• Your instructions
The result should be the full listing copied exactly, with no pictures in it.

• Data provided

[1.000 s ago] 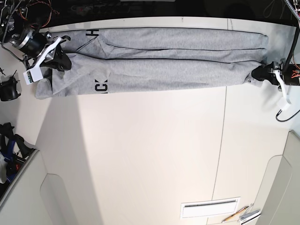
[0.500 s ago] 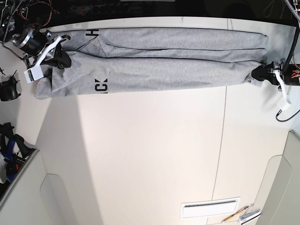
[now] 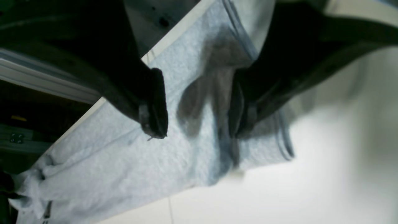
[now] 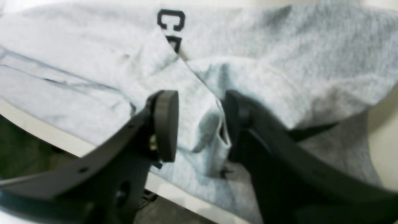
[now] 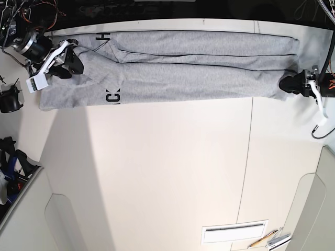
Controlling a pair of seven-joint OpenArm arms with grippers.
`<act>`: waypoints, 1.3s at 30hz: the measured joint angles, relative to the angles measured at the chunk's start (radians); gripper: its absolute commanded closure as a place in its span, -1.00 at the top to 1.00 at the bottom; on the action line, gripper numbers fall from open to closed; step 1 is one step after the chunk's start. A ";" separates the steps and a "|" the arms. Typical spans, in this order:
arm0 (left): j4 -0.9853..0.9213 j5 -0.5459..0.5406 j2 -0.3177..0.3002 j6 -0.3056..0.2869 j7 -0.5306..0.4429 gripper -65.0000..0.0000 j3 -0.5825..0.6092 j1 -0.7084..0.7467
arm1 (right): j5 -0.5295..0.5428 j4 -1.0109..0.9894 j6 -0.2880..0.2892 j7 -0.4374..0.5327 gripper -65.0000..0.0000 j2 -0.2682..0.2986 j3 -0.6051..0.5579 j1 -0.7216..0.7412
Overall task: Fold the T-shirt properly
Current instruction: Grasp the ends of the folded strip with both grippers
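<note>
The heather-grey T-shirt (image 5: 199,68) lies stretched in a long band along the table's far edge, with black letters (image 5: 112,97) showing near its left end. My right gripper (image 5: 73,64) is at that end. In the right wrist view its jaws (image 4: 199,105) stand apart around a raised fold and hem of the T-shirt (image 4: 279,62). My left gripper (image 5: 288,83) is at the opposite end. In the left wrist view it (image 3: 197,130) is open over the T-shirt (image 3: 124,165) near the hem, and a raised crease leans against one finger (image 3: 241,115).
The shirt's far side runs along the table's back edge (image 5: 183,23), with dark space beyond. A white slotted plate (image 5: 235,231) and pens (image 5: 269,239) lie at the near right. Grey panels (image 5: 314,209) sit at both near corners. A black device (image 5: 10,98) and cables are at the left.
The right gripper has shifted toward the far edge and the shirt's left end has flattened. The left gripper has moved slightly outward and the bunched right end has smoothed out.
</note>
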 measured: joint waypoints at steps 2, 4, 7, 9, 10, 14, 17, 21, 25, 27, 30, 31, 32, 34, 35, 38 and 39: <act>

• Task answer
[1.000 s ago] 
[0.500 s ago] 
[now] 
[now] 
[now] 
Controlling a pair of seven-joint OpenArm arms with grippers.
`<act>`: waypoints, 1.3s at 30hz: the measured joint angles, relative to the angles measured at the chunk's start (radians); gripper: its absolute commanded closure as a place in its span, -1.00 at the top to 1.00 at the bottom; on the action line, gripper numbers fall from open to closed; step 1 is one step after the chunk's start. A ";" separates the steps and a "|" the arms. Typical spans, in this order:
arm0 (left): j4 -0.9853..0.9213 j5 -0.5459..0.5406 j2 -0.3177..0.3002 j6 -0.3056..0.2869 j7 -0.5306..0.4429 gripper -65.0000..0.0000 j3 -0.5825..0.6092 j1 -0.7084..0.7467
arm1 (right): j5 -0.5295..0.5428 j4 -1.0109..0.9894 j6 -0.2880..0.2892 j7 -0.4374..0.5327 gripper -65.0000..0.0000 j2 -0.2682..0.2986 j3 -0.6051..0.5579 j1 -0.7216..0.7412
Overall task: Fold the T-shirt properly
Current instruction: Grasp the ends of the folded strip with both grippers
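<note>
The heather-grey T-shirt (image 5: 199,68) lies stretched in a long band along the table's far edge, with black letters (image 5: 112,97) showing near its left end. My right gripper (image 5: 73,64) is at that end. In the right wrist view its jaws (image 4: 199,105) stand apart around a raised fold and hem of the T-shirt (image 4: 279,62). My left gripper (image 5: 288,83) is at the opposite end. In the left wrist view it (image 3: 197,130) is open over the T-shirt (image 3: 124,165) near the hem, and a raised crease leans against one finger (image 3: 241,115).
The shirt's far side runs along the table's back edge (image 5: 183,23), with dark space beyond. A white slotted plate (image 5: 235,231) and pens (image 5: 269,239) lie at the near right. Grey panels (image 5: 314,209) sit at both near corners. A black device (image 5: 10,98) and cables are at the left.
The right gripper has shifted toward the far edge and the shirt's left end has flattened. The left gripper has moved slightly outward and the bunched right end has smoothed out.
</note>
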 measured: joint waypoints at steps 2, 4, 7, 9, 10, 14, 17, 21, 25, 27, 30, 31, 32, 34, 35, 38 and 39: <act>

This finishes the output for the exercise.